--- HOW TO COMPLETE THIS TASK ---
Give the data again in full. Keep every line the same.

--- DATA PROVIDED ---

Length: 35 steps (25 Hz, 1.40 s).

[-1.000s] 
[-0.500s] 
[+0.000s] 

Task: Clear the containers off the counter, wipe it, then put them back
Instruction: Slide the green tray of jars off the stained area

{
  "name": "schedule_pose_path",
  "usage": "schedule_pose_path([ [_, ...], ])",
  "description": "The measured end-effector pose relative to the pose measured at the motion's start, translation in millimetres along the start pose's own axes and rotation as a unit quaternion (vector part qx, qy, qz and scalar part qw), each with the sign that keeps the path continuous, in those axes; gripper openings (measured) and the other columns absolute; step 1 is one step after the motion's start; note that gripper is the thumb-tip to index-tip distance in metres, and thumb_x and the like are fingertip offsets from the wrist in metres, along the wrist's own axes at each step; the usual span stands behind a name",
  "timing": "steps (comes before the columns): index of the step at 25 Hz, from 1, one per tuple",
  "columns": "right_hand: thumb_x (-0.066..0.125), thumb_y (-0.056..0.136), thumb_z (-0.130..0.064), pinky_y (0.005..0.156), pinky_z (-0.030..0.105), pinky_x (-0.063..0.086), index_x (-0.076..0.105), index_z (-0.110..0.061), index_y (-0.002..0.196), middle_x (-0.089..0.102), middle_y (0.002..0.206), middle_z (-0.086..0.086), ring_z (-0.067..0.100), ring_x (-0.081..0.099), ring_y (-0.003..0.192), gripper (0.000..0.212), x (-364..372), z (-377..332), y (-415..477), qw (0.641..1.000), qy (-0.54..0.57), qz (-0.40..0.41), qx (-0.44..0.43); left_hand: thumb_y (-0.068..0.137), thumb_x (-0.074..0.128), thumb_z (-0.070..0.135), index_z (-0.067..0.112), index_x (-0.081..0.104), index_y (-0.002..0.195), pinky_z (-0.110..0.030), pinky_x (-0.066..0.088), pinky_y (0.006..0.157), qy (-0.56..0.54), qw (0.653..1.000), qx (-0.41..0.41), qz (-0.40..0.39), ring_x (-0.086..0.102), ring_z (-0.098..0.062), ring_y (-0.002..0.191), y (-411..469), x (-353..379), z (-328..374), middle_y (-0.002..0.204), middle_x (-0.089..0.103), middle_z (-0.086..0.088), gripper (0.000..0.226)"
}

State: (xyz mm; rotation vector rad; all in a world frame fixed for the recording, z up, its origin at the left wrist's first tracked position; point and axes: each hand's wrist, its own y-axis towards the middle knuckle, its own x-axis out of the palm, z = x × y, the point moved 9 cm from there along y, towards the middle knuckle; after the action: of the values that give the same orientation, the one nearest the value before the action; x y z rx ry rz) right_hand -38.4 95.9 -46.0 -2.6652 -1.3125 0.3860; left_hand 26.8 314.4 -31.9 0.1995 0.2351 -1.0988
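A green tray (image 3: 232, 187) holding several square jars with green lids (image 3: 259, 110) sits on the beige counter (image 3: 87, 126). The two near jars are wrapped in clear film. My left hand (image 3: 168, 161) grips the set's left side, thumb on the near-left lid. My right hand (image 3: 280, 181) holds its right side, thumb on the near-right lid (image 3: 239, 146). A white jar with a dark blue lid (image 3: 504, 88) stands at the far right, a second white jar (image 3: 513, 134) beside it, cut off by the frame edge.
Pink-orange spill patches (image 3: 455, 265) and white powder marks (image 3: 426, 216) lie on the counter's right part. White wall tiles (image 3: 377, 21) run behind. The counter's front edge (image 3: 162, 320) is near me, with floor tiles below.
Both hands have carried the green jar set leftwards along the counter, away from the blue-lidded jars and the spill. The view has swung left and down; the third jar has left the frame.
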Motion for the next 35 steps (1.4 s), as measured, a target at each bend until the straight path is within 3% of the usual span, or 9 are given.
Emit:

--- COMPLETED TASK ---
Length: 35 steps (25 Hz, 1.40 s).

[-1.000s] 
[-0.500s] 
[+0.000s] 

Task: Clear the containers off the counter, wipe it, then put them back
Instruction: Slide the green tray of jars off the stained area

{
  "name": "schedule_pose_path",
  "usage": "schedule_pose_path([ [_, ...], ])",
  "description": "The measured end-effector pose relative to the pose measured at the motion's start, translation in millimetres along the start pose's own axes and rotation as a unit quaternion (vector part qx, qy, qz and scalar part qw), each with the sign that keeps the path continuous, in those axes; gripper openings (measured) and the other columns absolute; step 1 is one step after the motion's start; note that gripper is the thumb-tip to index-tip distance in metres, and thumb_x and the like are fingertip offsets from the wrist in metres, along the wrist's own axes at each step; the usual span stands behind a name",
  "timing": "steps (comes before the columns): index of the step at 25 Hz, from 1, one per tuple",
  "columns": "right_hand: thumb_x (-0.066..0.125), thumb_y (-0.056..0.136), thumb_z (-0.130..0.064), pinky_y (0.005..0.156), pinky_z (-0.030..0.105), pinky_x (-0.063..0.086), index_x (-0.076..0.105), index_z (-0.110..0.061), index_y (-0.002..0.196), middle_x (-0.089..0.102), middle_y (0.002..0.206), middle_z (-0.086..0.086), ring_z (-0.067..0.100), ring_x (-0.081..0.099), ring_y (-0.003..0.192), gripper (0.000..0.212), x (-364..372), z (-377..332), y (-415..477), qw (0.641..1.000), qy (-0.54..0.57), qz (-0.40..0.41), qx (-0.44..0.43); left_hand: thumb_y (-0.068..0.137), thumb_x (-0.074..0.128), thumb_z (-0.070..0.135), index_z (-0.067..0.112), index_x (-0.081..0.104), index_y (-0.002..0.195), pinky_z (-0.110..0.030), pinky_x (-0.066..0.088), pinky_y (0.006..0.157), qy (-0.56..0.54), qw (0.653..1.000), qx (-0.41..0.41), qz (-0.40..0.39), ring_x (-0.086..0.102), ring_z (-0.098..0.062), ring_y (-0.002..0.191), y (-411..469), x (-353..379), z (-328..374), middle_y (-0.002..0.204), middle_x (-0.089..0.103), middle_z (-0.086..0.088), gripper (0.000..0.226)"
}

State: (xyz mm; rotation vector rad; all in a world frame fixed for the recording, z up, its origin at the left wrist's first tracked position; point and axes: each hand's wrist, its own y-axis towards the middle knuckle, its own x-axis out of the palm, z = x × y, the point moved 9 cm from there along y, towards the middle knuckle; after the action: of the values that give the same orientation, the one nearest the value before the action; x y z rx ry rz) right_hand -38.4 95.9 -46.0 -2.6652 -1.3125 0.3860; left_hand 26.8 314.4 -31.9 0.1995 0.2351 -1.0988
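A green tray (image 3: 232, 187) holding several square jars with green lids (image 3: 259, 110) sits on the beige counter (image 3: 87, 126). The two near jars are wrapped in clear film. My left hand (image 3: 168, 161) grips the set's left side, thumb on the near-left lid. My right hand (image 3: 280, 181) holds its right side, thumb on the near-right lid (image 3: 239, 146). A white jar with a dark blue lid (image 3: 504, 88) stands at the far right, a second white jar (image 3: 513, 134) beside it, cut off by the frame edge.
Pink-orange spill patches (image 3: 455, 265) and white powder marks (image 3: 426, 216) lie on the counter's right part. White wall tiles (image 3: 377, 21) run behind. The counter's front edge (image 3: 162, 320) is near me, with floor tiles below.
Both hands have carried the green jar set leftwards along the counter, away from the blue-lidded jars and the spill. The view has swung left and down; the third jar has left the frame.
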Motion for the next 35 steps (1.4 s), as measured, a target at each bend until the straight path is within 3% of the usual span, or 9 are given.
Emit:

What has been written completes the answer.